Problem description →
Every line of the listing below needs to be reproduced exactly.

Data for analysis →
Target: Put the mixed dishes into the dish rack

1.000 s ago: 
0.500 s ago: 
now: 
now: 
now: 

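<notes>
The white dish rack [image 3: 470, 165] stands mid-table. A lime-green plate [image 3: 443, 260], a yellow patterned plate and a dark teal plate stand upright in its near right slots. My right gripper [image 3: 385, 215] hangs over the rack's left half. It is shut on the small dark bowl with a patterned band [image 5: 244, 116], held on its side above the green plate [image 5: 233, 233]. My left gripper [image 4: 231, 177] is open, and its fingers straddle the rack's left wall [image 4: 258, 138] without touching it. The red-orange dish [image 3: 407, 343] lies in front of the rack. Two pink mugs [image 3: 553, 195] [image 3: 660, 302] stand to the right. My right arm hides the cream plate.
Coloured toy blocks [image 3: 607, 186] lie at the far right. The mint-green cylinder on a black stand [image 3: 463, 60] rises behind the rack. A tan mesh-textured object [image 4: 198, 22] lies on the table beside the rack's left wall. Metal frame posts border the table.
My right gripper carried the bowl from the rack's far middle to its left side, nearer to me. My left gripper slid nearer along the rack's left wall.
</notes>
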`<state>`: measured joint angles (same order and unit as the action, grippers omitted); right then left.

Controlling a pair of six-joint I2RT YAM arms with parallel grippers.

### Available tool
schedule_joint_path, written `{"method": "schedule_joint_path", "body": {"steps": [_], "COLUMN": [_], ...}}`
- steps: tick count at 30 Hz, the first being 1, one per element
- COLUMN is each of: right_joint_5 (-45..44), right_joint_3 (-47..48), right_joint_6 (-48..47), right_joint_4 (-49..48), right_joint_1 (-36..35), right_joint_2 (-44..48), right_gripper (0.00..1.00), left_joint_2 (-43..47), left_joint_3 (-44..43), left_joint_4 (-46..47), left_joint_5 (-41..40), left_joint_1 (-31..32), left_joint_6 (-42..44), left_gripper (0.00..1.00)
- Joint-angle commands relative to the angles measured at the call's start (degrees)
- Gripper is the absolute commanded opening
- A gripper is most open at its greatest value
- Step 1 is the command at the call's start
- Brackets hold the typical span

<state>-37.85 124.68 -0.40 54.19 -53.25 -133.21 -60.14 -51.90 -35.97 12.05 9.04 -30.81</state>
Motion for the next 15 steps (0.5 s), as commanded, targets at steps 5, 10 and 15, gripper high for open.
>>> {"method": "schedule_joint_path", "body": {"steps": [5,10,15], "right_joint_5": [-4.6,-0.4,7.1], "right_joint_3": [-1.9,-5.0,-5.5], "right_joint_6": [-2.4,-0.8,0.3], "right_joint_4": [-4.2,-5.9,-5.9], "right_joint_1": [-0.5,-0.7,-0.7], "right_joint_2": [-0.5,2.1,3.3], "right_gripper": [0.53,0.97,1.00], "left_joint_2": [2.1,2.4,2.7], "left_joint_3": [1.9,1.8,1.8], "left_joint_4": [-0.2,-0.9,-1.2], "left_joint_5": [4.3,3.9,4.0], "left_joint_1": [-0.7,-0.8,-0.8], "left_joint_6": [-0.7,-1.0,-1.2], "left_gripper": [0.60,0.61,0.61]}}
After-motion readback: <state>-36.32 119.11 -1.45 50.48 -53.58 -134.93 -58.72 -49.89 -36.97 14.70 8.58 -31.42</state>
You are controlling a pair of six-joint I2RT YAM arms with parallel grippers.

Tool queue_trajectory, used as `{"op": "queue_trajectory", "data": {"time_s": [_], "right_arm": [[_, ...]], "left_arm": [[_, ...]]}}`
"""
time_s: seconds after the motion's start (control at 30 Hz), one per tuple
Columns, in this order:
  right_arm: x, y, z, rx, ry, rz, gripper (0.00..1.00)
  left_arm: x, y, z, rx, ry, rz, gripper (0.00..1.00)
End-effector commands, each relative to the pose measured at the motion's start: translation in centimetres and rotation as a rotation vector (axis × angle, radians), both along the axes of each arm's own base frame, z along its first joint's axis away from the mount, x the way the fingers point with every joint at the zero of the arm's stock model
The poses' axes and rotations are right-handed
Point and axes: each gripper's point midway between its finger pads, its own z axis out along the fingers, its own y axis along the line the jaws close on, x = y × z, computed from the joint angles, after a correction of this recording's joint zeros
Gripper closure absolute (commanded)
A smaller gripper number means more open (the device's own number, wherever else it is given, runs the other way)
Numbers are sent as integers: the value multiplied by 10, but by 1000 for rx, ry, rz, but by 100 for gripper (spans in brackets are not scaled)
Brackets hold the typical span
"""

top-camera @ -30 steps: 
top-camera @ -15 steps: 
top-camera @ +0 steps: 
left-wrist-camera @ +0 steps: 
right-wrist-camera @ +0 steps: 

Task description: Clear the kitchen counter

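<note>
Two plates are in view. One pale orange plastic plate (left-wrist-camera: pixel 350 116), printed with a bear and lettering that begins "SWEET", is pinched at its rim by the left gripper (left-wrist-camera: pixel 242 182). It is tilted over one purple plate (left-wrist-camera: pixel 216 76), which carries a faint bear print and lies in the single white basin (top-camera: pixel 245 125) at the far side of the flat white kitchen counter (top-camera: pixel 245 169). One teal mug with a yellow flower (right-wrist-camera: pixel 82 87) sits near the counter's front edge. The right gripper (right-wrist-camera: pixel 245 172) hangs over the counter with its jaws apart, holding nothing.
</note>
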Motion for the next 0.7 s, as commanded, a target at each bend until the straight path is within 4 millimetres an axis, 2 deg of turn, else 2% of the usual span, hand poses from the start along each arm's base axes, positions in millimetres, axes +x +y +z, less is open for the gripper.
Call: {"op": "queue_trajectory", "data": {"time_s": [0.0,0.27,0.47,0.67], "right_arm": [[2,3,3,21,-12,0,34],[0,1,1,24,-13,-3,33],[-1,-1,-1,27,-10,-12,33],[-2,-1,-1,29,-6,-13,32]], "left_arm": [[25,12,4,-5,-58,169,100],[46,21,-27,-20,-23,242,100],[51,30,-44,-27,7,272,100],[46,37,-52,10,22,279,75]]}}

Answer to this exercise →
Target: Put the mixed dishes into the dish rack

1.000 s ago: 
0.500 s ago: 
now: 
now: 
now: 

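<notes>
The white dish rack [image 3: 470, 165] stands mid-table. A lime-green plate [image 3: 443, 260], a yellow patterned plate and a dark teal plate stand upright in its near right slots. My right gripper [image 3: 385, 215] hangs over the rack's left half. It is shut on the small dark bowl with a patterned band [image 5: 244, 116], held on its side above the green plate [image 5: 233, 233]. My left gripper [image 4: 231, 177] is open, and its fingers straddle the rack's left wall [image 4: 258, 138] without touching it. The red-orange dish [image 3: 407, 343] lies in front of the rack. Two pink mugs [image 3: 553, 195] [image 3: 660, 302] stand to the right. My right arm hides the cream plate.
Coloured toy blocks [image 3: 607, 186] lie at the far right. The mint-green cylinder on a black stand [image 3: 463, 60] rises behind the rack. A tan mesh-textured object [image 4: 198, 22] lies on the table beside the rack's left wall. Metal frame posts border the table.
My right gripper carried the bowl from the rack's far middle to its left side, nearer to me. My left gripper slid nearer along the rack's left wall.
</notes>
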`<state>`: measured joint angles (same order and unit as the action, grippers omitted); right then left.

Controlling a pair of six-joint I2RT YAM arms with parallel grippers.

### Available tool
schedule_joint_path, written `{"method": "schedule_joint_path", "body": {"steps": [_], "COLUMN": [_], ...}}`
- steps: tick count at 30 Hz, the first being 1, one per element
- COLUMN is each of: right_joint_5 (-45..44), right_joint_3 (-47..48), right_joint_6 (-48..47), right_joint_4 (-49..48), right_joint_1 (-36..35), right_joint_2 (-44..48), right_gripper (0.00..1.00), left_joint_2 (-43..47), left_joint_3 (-44..43), left_joint_4 (-46..47), left_joint_5 (-41..40), left_joint_1 (-31..32), left_joint_6 (-42..44), left_gripper (0.00..1.00)
- Joint-angle commands relative to the angles measured at the call's start (degrees)
- Gripper is the absolute commanded opening
- A gripper is most open at its greatest value
- Step 1 is the command at the call's start
- Brackets hold the typical span

<state>-37.85 124.68 -0.40 54.19 -53.25 -133.21 -60.14 -51.90 -35.97 12.05 9.04 -30.81</state>
Motion for the next 15 steps (0.5 s), as commanded, targets at steps 5, 10 and 15, gripper high for open.
>>> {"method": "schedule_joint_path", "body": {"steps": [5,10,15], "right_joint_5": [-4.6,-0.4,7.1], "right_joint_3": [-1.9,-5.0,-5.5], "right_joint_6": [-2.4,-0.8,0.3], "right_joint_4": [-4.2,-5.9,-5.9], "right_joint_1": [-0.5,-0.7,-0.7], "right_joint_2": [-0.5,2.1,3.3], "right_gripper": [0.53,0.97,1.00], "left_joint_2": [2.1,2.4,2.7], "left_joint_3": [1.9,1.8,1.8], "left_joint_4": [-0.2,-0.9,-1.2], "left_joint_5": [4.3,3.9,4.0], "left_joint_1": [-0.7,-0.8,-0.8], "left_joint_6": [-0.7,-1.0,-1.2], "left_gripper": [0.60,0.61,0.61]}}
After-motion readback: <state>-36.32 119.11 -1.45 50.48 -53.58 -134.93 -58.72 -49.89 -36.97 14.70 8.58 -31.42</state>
You are controlling a pair of six-joint I2RT YAM arms with parallel grippers.

Tool queue_trajectory, used as `{"op": "queue_trajectory", "data": {"time_s": [_], "right_arm": [[_, ...]], "left_arm": [[_, ...]]}}`
"""
time_s: seconds after the motion's start (control at 30 Hz), one per tuple
Columns, in this order:
  right_arm: x, y, z, rx, ry, rz, gripper (0.00..1.00)
  left_arm: x, y, z, rx, ry, rz, gripper (0.00..1.00)
End-effector commands, each relative to the pose measured at the motion's start: translation in centimetres and rotation as a rotation vector (axis × angle, radians), both along the axes of each arm's own base frame, z along its first joint's axis away from the mount, x the way the fingers point with every joint at the zero of the arm's stock model
The poses' axes and rotations are right-handed
Point and axes: each gripper's point midway between its finger pads, its own z axis out along the fingers, its own y axis along the line the jaws close on, x = y × z, computed from the joint angles, after a correction of this recording's joint zeros
Gripper closure absolute (commanded)
A smaller gripper number means more open (the device's own number, wherever else it is given, runs the other way)
Numbers are sent as integers: the value multiplied by 10, but by 1000 for rx, ry, rz, but by 100 for gripper (spans in brackets are not scaled)
Brackets hold the typical span
"""

top-camera @ -30 steps: 
top-camera @ -15 steps: 
top-camera @ +0 steps: 
left-wrist-camera @ +0 steps: 
right-wrist-camera @ +0 steps: 

Task description: Clear the kitchen counter

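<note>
Two plates are in view. One pale orange plastic plate (left-wrist-camera: pixel 350 116), printed with a bear and lettering that begins "SWEET", is pinched at its rim by the left gripper (left-wrist-camera: pixel 242 182). It is tilted over one purple plate (left-wrist-camera: pixel 216 76), which carries a faint bear print and lies in the single white basin (top-camera: pixel 245 125) at the far side of the flat white kitchen counter (top-camera: pixel 245 169). One teal mug with a yellow flower (right-wrist-camera: pixel 82 87) sits near the counter's front edge. The right gripper (right-wrist-camera: pixel 245 172) hangs over the counter with its jaws apart, holding nothing.
</note>
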Motion for the next 0.7 s, as commanded, a target at each bend until the straight path is within 4 millimetres an axis, 2 deg of turn, else 2% of the usual span, hand poses from the start along each arm's base axes, positions in millimetres, axes +x +y +z, less is open for the gripper.
Call: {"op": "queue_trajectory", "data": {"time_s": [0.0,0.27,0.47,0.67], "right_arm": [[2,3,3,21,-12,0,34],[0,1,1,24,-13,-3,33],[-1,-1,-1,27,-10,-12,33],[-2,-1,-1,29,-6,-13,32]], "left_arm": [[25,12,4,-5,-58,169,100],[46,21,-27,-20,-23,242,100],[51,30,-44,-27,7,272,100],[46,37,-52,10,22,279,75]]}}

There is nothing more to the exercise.